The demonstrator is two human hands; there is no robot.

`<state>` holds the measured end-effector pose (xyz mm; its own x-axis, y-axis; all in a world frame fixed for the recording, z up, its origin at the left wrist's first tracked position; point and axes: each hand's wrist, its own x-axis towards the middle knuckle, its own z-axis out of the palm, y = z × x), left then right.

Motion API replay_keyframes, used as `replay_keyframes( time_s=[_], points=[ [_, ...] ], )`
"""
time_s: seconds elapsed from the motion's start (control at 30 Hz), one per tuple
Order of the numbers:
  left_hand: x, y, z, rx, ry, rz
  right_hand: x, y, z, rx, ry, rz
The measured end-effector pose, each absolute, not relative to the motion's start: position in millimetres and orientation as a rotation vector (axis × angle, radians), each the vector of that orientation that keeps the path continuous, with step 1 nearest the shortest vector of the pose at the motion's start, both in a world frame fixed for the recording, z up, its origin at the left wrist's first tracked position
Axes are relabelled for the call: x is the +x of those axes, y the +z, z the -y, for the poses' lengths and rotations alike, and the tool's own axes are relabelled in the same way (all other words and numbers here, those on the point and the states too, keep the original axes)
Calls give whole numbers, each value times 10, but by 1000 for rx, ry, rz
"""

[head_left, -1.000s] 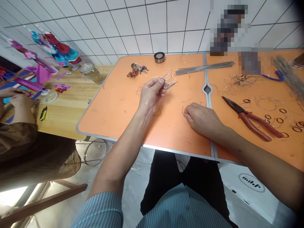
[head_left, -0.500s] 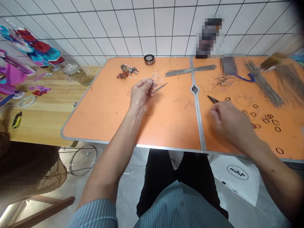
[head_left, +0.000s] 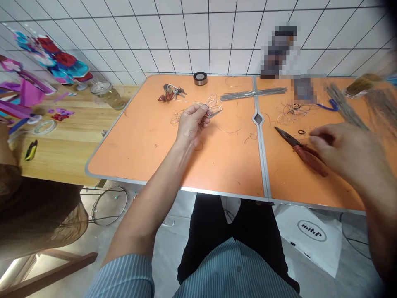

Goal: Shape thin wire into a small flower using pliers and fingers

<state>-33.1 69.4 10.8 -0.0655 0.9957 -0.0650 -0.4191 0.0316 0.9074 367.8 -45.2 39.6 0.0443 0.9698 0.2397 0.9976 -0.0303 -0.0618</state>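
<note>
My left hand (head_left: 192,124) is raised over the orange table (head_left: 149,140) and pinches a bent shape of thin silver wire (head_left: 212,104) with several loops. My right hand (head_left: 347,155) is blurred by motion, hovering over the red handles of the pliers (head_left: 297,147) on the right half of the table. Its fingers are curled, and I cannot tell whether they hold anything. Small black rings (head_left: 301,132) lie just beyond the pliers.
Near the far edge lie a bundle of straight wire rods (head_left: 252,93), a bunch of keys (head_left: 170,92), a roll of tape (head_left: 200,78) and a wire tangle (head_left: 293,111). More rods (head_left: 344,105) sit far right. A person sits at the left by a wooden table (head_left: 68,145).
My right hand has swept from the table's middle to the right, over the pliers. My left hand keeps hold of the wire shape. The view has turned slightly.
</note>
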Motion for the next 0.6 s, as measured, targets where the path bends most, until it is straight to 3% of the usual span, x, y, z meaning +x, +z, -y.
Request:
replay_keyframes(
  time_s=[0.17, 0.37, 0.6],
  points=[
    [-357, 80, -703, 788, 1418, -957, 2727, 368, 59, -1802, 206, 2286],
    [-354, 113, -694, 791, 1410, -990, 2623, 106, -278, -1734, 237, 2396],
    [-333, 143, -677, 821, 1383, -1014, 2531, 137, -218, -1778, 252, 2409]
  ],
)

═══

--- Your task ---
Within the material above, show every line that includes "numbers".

--- Answer box ---
Order of the numbers:
Axes are relabelled for the call: x is the +x of those axes, y the +z, z the -y, for the poses' lengths and rotations alike, and the tool's own axes are relabelled in the same way (all other words and numbers here, those on the point and the states too, keep the original axes)
Calls give whole numbers, each value times 10, but by 1000 for rx, ry, rz

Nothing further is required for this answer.